▸ Records from a collection:

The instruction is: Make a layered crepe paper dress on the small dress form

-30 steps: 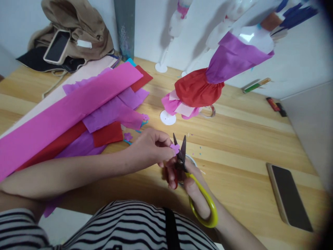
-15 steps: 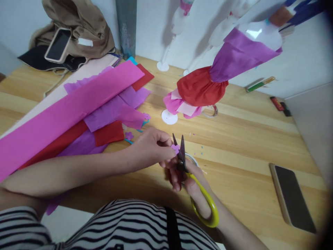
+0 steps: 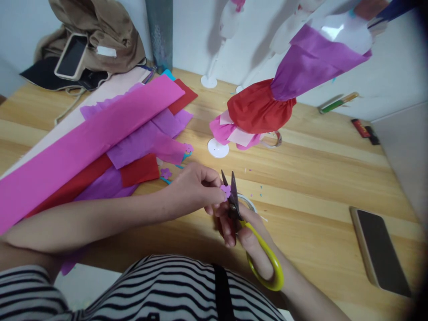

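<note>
Pinched between the thumb and fingers of my left hand (image 3: 195, 189) is a small purple paper flower (image 3: 226, 191). My right hand (image 3: 252, 243) grips yellow-handled scissors (image 3: 274, 272), thumb through one loop. Their dark blades point away from me and stand a little apart, right beside the flower's edge. Whether the blades touch the paper I cannot tell. Two more cut flowers lie left of my hands: a purple flower (image 3: 166, 173) and a pinkish flower (image 3: 188, 148), each by a blue strip.
Pink, red and purple crepe paper (image 3: 100, 129) is piled at left. A mannequin in a paper dress (image 3: 261, 107) stands ahead on a white base (image 3: 218, 148). A roll of tape (image 3: 247, 203) lies behind the scissors. A phone (image 3: 381, 252) rests at right, a brown bag (image 3: 110, 40) at back left.
The scissor blades have come slightly closer together beside the flower. My hands hold nearly the same place, and the view has shifted a little.
</note>
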Motion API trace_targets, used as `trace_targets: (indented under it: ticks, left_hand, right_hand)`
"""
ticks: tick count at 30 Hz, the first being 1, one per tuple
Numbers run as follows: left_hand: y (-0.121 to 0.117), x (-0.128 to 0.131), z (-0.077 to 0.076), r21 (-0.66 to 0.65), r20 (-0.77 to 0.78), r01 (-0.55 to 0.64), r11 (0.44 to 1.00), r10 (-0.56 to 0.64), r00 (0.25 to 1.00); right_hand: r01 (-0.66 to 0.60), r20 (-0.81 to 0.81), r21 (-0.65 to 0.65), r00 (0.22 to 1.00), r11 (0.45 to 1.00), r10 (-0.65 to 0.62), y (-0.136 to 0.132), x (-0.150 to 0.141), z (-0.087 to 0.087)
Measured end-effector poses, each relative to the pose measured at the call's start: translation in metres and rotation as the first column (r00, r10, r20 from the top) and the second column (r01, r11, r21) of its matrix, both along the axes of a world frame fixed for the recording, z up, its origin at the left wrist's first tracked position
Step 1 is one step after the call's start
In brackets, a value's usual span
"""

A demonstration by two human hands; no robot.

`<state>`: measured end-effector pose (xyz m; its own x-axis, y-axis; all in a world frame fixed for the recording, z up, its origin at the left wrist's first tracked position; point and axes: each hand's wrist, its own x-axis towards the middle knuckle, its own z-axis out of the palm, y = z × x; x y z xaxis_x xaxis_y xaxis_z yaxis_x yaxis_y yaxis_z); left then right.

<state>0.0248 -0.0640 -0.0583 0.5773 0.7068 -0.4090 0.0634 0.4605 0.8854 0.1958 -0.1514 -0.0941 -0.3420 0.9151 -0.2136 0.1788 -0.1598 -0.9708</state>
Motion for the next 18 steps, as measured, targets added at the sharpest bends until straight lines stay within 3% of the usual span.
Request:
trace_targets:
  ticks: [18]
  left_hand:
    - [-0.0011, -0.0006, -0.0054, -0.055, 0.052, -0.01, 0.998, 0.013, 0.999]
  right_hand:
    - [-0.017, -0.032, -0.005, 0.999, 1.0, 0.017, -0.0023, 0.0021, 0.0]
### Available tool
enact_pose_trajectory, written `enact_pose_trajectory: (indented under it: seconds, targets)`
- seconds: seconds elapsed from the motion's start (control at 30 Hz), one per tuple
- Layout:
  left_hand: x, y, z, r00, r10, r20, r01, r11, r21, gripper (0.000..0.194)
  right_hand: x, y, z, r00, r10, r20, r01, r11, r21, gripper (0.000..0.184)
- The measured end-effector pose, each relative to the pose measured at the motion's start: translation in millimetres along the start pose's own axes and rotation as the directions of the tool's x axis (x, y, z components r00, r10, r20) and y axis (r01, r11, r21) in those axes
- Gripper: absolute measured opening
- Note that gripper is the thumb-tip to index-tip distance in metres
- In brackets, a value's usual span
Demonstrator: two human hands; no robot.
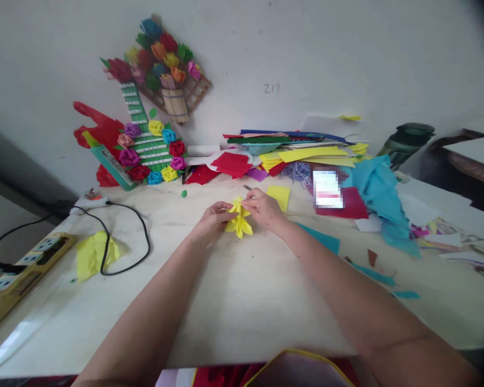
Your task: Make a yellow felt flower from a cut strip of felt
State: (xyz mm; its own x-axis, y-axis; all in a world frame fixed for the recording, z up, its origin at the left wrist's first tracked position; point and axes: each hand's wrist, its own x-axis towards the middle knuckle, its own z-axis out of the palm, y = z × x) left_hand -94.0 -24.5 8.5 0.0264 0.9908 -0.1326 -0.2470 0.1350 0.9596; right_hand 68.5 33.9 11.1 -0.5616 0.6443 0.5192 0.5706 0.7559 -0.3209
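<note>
A small yellow paper flower [239,221] with pointed petals is held just above the pale table [234,301] in the middle of the head view. My left hand [213,216] pinches its left side with closed fingers. My right hand [262,207] grips the upper petals from the right, fingers pinched together. A loose yellow paper square [279,195] lies just behind my right hand.
A pile of coloured paper sheets [298,148] lies at the back, with crumpled blue paper [377,188] to the right. Paper-flower decorations [153,145] lean on the wall. At left sit a power strip [28,263], a black cable [125,236] and yellow paper [92,253].
</note>
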Motion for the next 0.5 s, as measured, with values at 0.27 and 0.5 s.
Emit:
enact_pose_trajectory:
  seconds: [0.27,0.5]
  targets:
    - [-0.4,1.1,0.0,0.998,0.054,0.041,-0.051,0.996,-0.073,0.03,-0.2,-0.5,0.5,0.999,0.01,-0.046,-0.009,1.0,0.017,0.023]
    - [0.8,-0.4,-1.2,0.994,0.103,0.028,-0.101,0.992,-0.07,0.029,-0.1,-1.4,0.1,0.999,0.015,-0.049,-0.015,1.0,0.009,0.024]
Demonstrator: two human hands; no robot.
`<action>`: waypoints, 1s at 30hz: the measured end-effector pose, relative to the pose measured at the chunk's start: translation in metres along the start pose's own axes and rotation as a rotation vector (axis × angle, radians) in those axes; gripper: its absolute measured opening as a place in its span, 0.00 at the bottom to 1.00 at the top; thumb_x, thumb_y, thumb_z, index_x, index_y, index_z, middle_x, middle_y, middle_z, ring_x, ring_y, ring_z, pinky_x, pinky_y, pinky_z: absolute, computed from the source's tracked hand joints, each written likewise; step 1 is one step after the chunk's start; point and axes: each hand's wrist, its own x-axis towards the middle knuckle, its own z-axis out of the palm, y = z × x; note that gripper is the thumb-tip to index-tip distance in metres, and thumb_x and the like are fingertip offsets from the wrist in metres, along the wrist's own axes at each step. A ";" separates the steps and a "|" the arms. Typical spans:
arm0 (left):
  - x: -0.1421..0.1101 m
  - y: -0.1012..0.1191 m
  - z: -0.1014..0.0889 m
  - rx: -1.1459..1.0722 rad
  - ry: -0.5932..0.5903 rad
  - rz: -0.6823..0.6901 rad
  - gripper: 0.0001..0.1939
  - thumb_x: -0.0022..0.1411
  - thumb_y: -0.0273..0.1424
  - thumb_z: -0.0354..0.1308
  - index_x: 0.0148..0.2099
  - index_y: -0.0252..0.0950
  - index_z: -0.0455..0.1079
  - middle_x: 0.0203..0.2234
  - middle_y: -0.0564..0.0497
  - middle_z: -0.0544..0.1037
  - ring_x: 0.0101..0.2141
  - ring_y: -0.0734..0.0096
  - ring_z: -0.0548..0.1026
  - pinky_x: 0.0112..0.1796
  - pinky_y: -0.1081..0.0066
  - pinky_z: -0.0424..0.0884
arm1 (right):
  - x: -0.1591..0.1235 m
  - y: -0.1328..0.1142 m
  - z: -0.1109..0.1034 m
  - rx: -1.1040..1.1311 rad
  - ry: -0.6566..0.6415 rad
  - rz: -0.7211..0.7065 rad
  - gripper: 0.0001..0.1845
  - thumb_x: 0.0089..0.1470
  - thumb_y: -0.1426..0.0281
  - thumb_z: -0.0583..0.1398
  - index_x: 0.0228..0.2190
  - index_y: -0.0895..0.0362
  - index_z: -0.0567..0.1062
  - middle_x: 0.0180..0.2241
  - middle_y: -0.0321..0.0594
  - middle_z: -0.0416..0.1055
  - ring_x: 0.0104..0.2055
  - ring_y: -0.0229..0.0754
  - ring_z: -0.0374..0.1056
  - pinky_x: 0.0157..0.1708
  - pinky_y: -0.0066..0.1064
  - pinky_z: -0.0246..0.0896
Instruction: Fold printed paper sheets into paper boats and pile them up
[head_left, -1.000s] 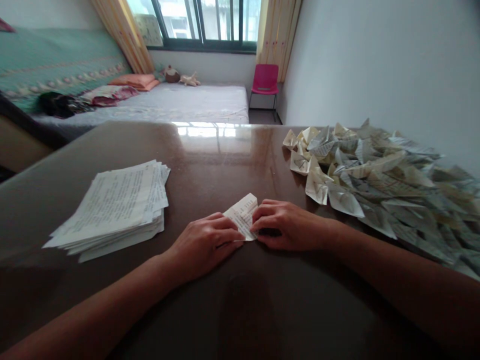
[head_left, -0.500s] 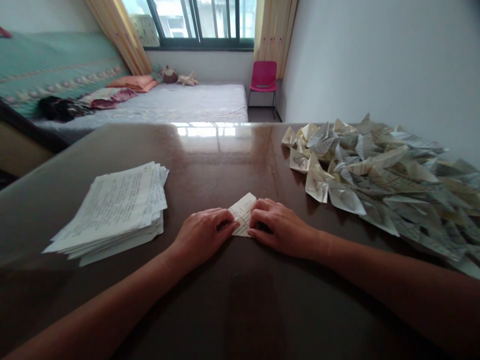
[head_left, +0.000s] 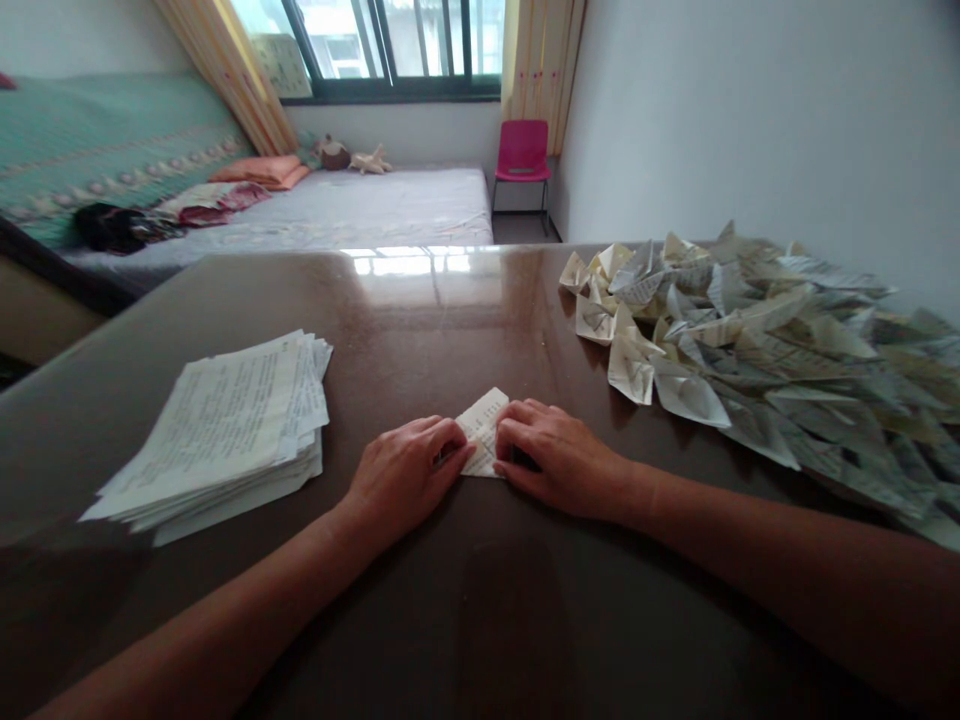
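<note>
A small folded sheet of printed paper [head_left: 484,430] lies on the brown tabletop between my hands. My left hand [head_left: 411,462] grips its left edge, thumb and fingers pinched together. On the opposite edge, the curled fingers of my right hand [head_left: 553,455] pinch the paper. Fingers cover both side corners of the sheet, while its top corner and bottom edge show. To the left sits a stack of printed sheets [head_left: 225,420], apart from my left hand. Beyond my right forearm is a large heap of folded paper boats [head_left: 750,340].
The glossy brown table [head_left: 420,350] reflects the window at its far edge. Behind it stand a bed [head_left: 405,200] with pillows and clothes and a pink chair [head_left: 523,152]. A white wall [head_left: 750,110] runs along the right side.
My left hand has drawn back slightly to the left, its thumb now pinching the paper's left edge. My right fingers have curled in more. The camera view has shifted a little.
</note>
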 end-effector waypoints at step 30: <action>-0.012 0.000 -0.016 0.299 -0.016 0.586 0.12 0.67 0.26 0.49 0.50 0.34 0.69 0.44 0.48 0.76 0.46 0.68 0.72 0.46 0.68 0.72 | -0.018 -0.021 -0.004 -0.557 0.018 -0.371 0.12 0.60 0.75 0.52 0.39 0.63 0.74 0.32 0.46 0.71 0.36 0.48 0.65 0.33 0.39 0.54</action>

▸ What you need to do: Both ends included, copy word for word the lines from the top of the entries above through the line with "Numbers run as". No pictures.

▸ Task answer:
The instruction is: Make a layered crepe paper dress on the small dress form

-30 steps: 
-15 steps: 
+0 steps: 

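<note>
Pinched between the thumb and fingers of my left hand (image 3: 195, 189) is a small purple paper flower (image 3: 226, 191). My right hand (image 3: 252, 243) grips yellow-handled scissors (image 3: 274, 272), thumb through one loop. Their dark blades point away from me and stand a little apart, right beside the flower's edge. Whether the blades touch the paper I cannot tell. Two more cut flowers lie left of my hands: a purple flower (image 3: 166, 173) and a pinkish flower (image 3: 188, 148), each by a blue strip.
Pink, red and purple crepe paper (image 3: 100, 129) is piled at left. A mannequin in a paper dress (image 3: 261, 107) stands ahead on a white base (image 3: 218, 148). A roll of tape (image 3: 247, 203) lies behind the scissors. A phone (image 3: 381, 252) rests at right, a brown bag (image 3: 110, 40) at back left.
The scissor blades have come slightly closer together beside the flower. My hands hold nearly the same place, and the view has shifted a little.
</note>
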Motion API trace_targets, used as `trace_targets: (indented under it: ticks, left_hand, right_hand)`
"""
ticks: tick count at 30 Hz, the first being 1, one per tuple
Numbers run as follows: left_hand: y (-0.121 to 0.117), x (-0.128 to 0.131), z (-0.077 to 0.076), r21 (-0.66 to 0.65), r20 (-0.77 to 0.78), r01 (-0.55 to 0.64), r11 (0.44 to 1.00), r10 (-0.56 to 0.64), r00 (0.25 to 1.00); right_hand: r01 (-0.66 to 0.60), r20 (-0.81 to 0.81), r21 (-0.65 to 0.65), r00 (0.22 to 1.00), r11 (0.45 to 1.00), r10 (-0.65 to 0.62), y (-0.136 to 0.132), x (-0.150 to 0.141), z (-0.087 to 0.087)

No other output belongs with this exercise.